Trib. Catania, Sez. II, ord. 26.11.2024, Pres. De Pasquale
Pubblichiamo in allegato – per l’interesse e per completezza di informazione rispetto a quanto già segnalato su questa Rivista – l’ordinanza con la quale il Tribunale di Catania, nell’ambito di un procedimento penale nei confronti di oltre cinquanta persone tra rettori, professori e funzionari amministrativi, relativo alla gestione di concorsi universitari, accogliendo un’eccezione della Procura ha sollevato questione di legittimità costituzionale della legge abolitrice del reato di abuso d’ufficio (art. 1, co. 1, lett. b l. 9 agosto 2024, n. 114).

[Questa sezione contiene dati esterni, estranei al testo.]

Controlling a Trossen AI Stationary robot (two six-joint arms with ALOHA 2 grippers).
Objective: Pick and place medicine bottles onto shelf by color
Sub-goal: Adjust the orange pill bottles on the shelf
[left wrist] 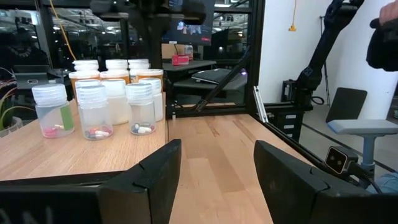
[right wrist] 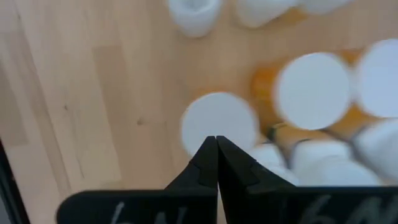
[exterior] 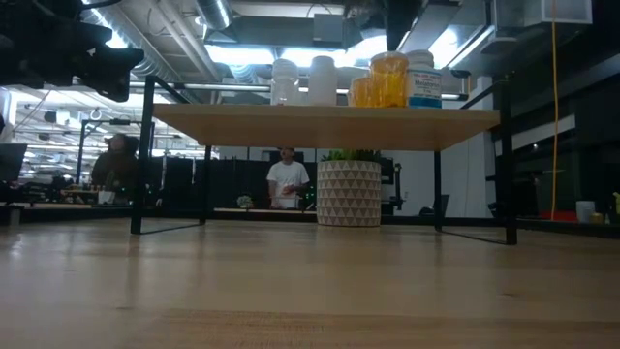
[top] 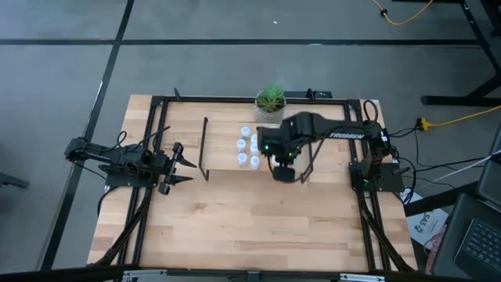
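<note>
potted plant [top: 270, 99] at table's far edge | person [exterior: 287, 178] in room behind | yellow cable [top: 403, 16] on floor

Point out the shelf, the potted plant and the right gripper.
shelf [exterior: 242, 126]: low view, front edge of the wooden board.
potted plant [exterior: 349, 194]: low view, patterned white pot.
right gripper [right wrist: 216, 144]: right wrist view, tips of the shut fingers above a white bottle cap.
</note>
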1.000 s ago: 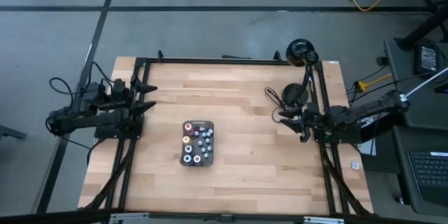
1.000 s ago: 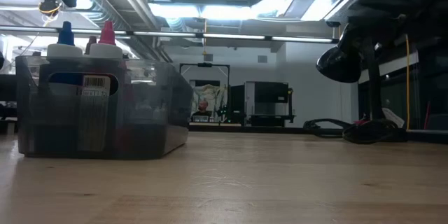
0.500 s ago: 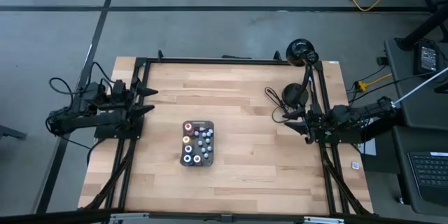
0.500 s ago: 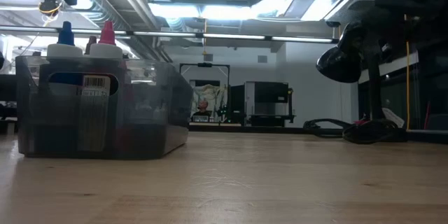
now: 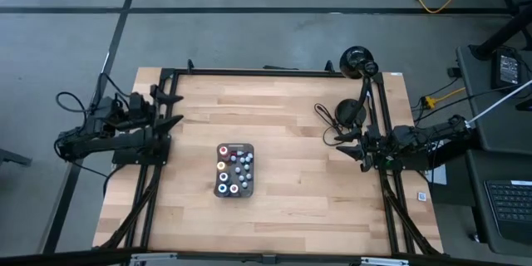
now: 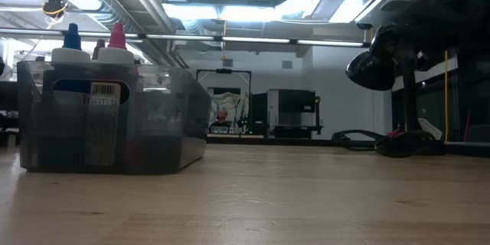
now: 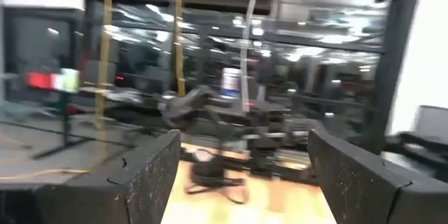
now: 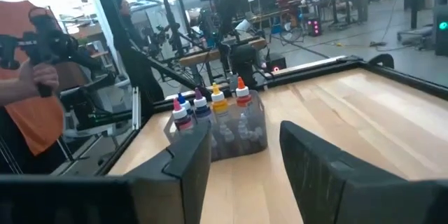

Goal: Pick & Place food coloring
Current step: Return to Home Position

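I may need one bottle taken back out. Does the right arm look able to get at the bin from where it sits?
Probably yes. The right gripper hangs open at the right edge of the table, and only bare wood lies between it and the open-topped bin.

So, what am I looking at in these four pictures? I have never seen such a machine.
It is a robot with two dark arms at a wooden table. One picture looks down from above, one looks level across the tabletop, and two come from cameras on the wrists. The left gripper and the right gripper wait at opposite table edges, both open and empty. In the middle stands a see-through grey bin holding the small food coloring bottles.
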Controlling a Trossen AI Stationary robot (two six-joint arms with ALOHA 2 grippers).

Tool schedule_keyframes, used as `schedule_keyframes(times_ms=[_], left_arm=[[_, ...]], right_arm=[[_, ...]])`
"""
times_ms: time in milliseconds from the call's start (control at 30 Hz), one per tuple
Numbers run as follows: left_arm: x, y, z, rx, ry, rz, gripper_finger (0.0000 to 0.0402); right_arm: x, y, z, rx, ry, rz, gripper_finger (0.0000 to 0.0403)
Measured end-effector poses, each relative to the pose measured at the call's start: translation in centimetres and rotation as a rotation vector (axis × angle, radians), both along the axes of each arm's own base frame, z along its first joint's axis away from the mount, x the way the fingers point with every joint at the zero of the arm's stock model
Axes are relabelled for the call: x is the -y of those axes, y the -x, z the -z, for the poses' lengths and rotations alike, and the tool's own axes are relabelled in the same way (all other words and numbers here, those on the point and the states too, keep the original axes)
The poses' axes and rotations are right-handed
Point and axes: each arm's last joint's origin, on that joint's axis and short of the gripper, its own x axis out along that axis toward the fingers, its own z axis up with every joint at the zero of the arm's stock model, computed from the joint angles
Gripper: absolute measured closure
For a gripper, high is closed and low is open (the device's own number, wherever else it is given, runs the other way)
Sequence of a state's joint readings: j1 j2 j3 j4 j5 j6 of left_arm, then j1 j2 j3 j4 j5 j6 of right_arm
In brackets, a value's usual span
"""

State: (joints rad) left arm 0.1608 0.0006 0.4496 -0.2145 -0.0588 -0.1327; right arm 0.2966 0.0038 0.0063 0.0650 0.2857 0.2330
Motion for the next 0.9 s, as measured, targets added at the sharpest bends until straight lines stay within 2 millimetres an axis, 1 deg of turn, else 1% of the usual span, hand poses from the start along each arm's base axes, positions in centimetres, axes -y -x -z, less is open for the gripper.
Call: schedule_keyframes(times_ms=[67, 167, 233, 367, 467, 600, 733, 900], left_arm=[[-0.1, 0.0, -0.1, -0.001, -0.034, -0.037, 0.0096], [0.0, 0.1, -0.3, 0.003, -0.114, -0.031, 0.0096], [0.0, -0.1, 0.0, -0.002, -0.131, -0.025, 0.0096], [-0.1, -1.4, 1.6, 0.005, -0.133, 0.002, 0.0096], [-0.3, -2.3, 2.8, 0.08, -0.149, -0.005, 0.0096], [-0.4, -2.9, 4.0, 0.176, -0.173, -0.016, 0.0096], [-0.4, -3.7, 5.9, 0.164, -0.155, 0.024, 0.0096], [-0.4, -4.2, 7.4, 0.182, -0.159, 0.053, 0.0096]], right_arm=[[0.0, 0.0, 0.0, 0.0, 0.002, 0.0, 0.0231], [0.0, 0.0, 0.0, 0.0, 0.002, 0.0, 0.0231], [0.0, 0.0, 0.0, -0.001, 0.002, 0.0, 0.0231], [0.0, 0.0, 0.0, -0.001, 0.002, 0.0, 0.0231], [0.0, 0.0, 0.0, 0.0, 0.002, 0.0, 0.0231], [0.0, 0.0, 0.0, 0.0, 0.002, 0.0, 0.0231], [0.0, 0.0, 0.0, 0.0, 0.002, 0.0, 0.0231], [0.0, 0.0, 0.0, 0.0, 0.002, 0.0, 0.0231]])
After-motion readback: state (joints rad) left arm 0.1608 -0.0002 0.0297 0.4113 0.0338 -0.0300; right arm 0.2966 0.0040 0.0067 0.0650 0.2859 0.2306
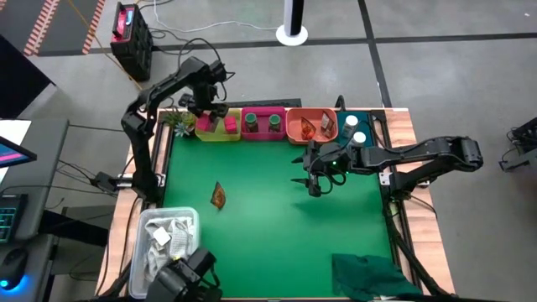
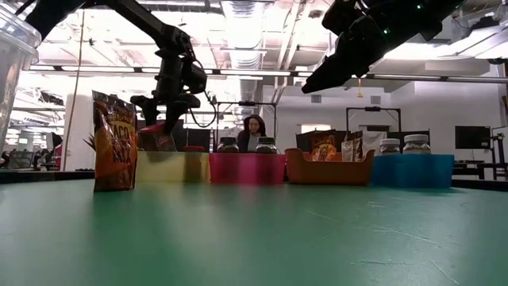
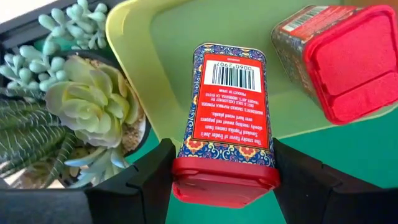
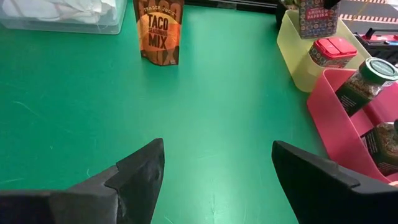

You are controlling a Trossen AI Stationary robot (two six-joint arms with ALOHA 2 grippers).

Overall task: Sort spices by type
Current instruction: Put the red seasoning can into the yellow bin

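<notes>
Green table mat point(image 1: 268, 243) carries a row of four trays along its far edge. Over the yellow tray point(image 3: 161, 56), the left gripper point(image 3: 224, 171) is clamped on a red-capped paprika tin point(image 3: 227, 118), its fingers on both sides of the tin. A second red-capped tin point(image 3: 339, 56) lies in the same tray, beside a succulent plant point(image 3: 93, 102). One taco mix packet point(image 4: 158, 28) stands alone on the mat. The right gripper point(image 4: 214, 180) hangs above the mat with fingers apart, empty, near the pink tray point(image 4: 336, 124) with two dark green jars point(image 4: 364, 84).
</notes>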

Sulla scia di precedenti ordinanze, il Tribunale di Catania ritiene non manifestamente infondata la questione, per il contrasto con gli artt. 11 e 117, co. 1 Cost., in relazione a diverse disposizioni della Convenzione ONU contro la corruzione (Merida).
In punto di rilevanza, il Tribunale sottolinea come, essendo per giurisprudenza di legittimità inapplicabile l'art. 353 bis c.p. nei concorsi per il reclutamento del personale, l'unica disposizione applicabile nel procedimento de quo sarebbe l'art. 323 c.p.

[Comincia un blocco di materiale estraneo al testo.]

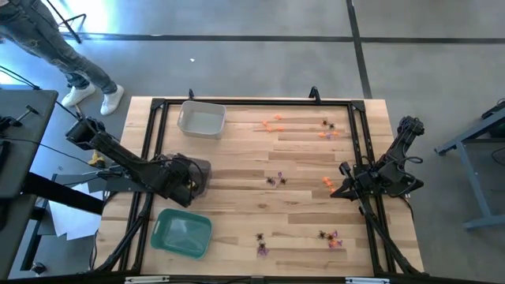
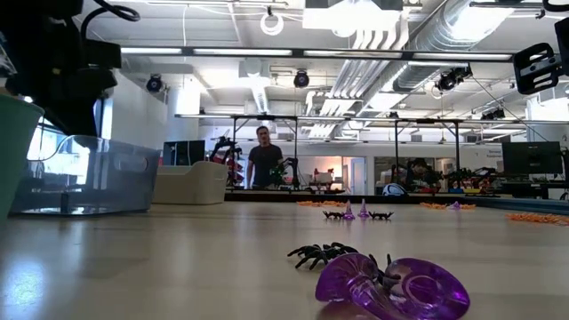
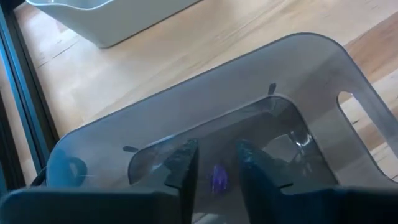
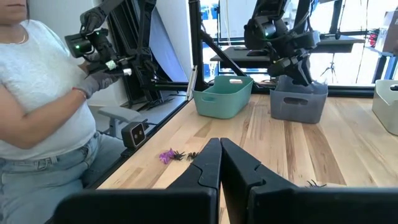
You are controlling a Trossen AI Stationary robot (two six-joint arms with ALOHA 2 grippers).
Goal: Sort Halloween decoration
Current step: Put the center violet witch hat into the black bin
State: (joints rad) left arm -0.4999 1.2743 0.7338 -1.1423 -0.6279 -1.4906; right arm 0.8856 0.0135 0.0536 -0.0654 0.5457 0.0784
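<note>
Left end effector point(image 3: 214, 165) inside the grey bin point(image 3: 323, 81), fingers slightly apart around a purple trinket point(image 3: 218, 177), right end effector point(image 4: 220, 163) pressed together over the counter point(image 1: 237, 166), other trinkets point(image 1: 327, 130) scattered right.

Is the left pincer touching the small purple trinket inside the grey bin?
Apart. In the left wrist view the purple trinket sits between the left pincer's fingers, inside the grey bin, with gaps on both sides.

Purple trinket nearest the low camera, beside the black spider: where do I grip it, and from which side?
Take the purple trinket across its wide round rim, probably straight down from above. It lies tipped over on the table, so the rim looks like the broadest hold. Set the fingers clear of the black spider close behind it.
</note>
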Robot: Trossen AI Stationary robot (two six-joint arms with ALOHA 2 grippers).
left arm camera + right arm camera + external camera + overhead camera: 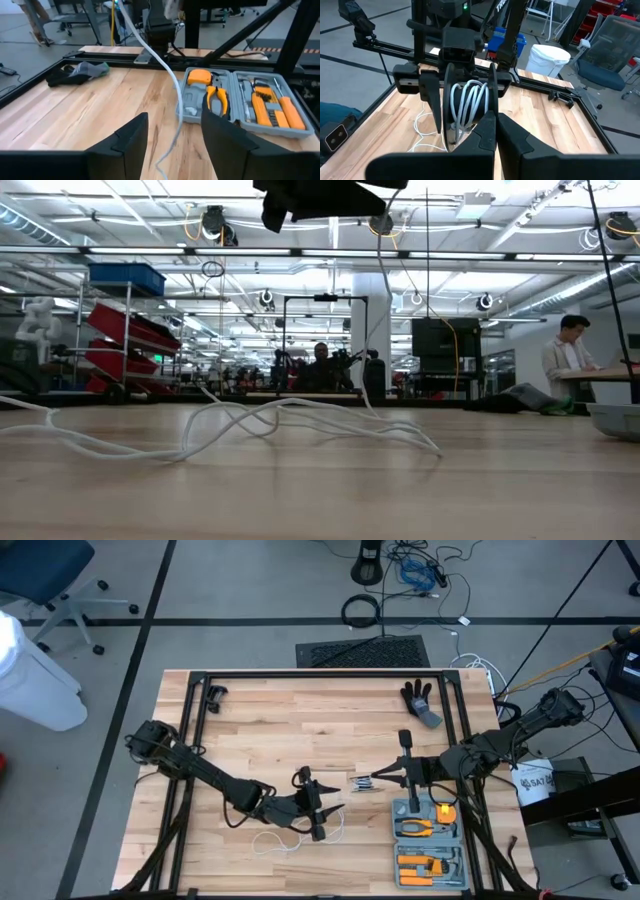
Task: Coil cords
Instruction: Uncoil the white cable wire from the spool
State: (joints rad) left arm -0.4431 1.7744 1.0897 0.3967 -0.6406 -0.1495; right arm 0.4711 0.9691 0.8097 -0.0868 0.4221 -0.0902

Sul piano dell’ammissibilità, poi, si ribadisce come il contrasto con obblighi internazionali di incriminazione rappresenta, per la giurisprudenza costituzionale, una eccezione al divieto di sindacare le norme penali con effetto in malam partem, determinandone la reviviscenza.

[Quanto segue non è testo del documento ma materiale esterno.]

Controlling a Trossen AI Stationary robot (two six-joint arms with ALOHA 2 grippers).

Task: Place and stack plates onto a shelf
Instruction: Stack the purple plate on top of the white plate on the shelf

Sotto il profilo della non manifesta infondatezza della questione, infine, si prospetta anche in questa occasione l’esistenza di un vincolo per il legislatore italiano a conservare l’incriminazione dell’abuso d’ufficio, esistente nell’ordinamento italiano nel momento dell’assunzione dell’obbligo convenzionale di considerarne l’introduzione. Il Tribunale sottolinea, d’altra parte, come “l’abrogazione interviene in un contesto nazionale che lascia del tutto privi di tutela gli interessi perseguiti attraverso l’art. 323 c.p. e le finalità cogenti della convenzione di Merida, non apprestando l’ordinamento italiano alcuna sanzione alla lesione degli obblighi di trasparenza, imparzialità e buona fede nell’agire del pubblico amministratore”.
Si tratta, in ordine di tempo, dell’ottava ordinanza di rimessione alla Corte costituzionale, dopo le tre del Tribunale di Firenze (clicca qui, qui e qui), quella del Tribunale di Locri (clicca qui) e quelle dei Tribunali di Busto Arsizio (clicca qui), di Bolzano e di Teramo.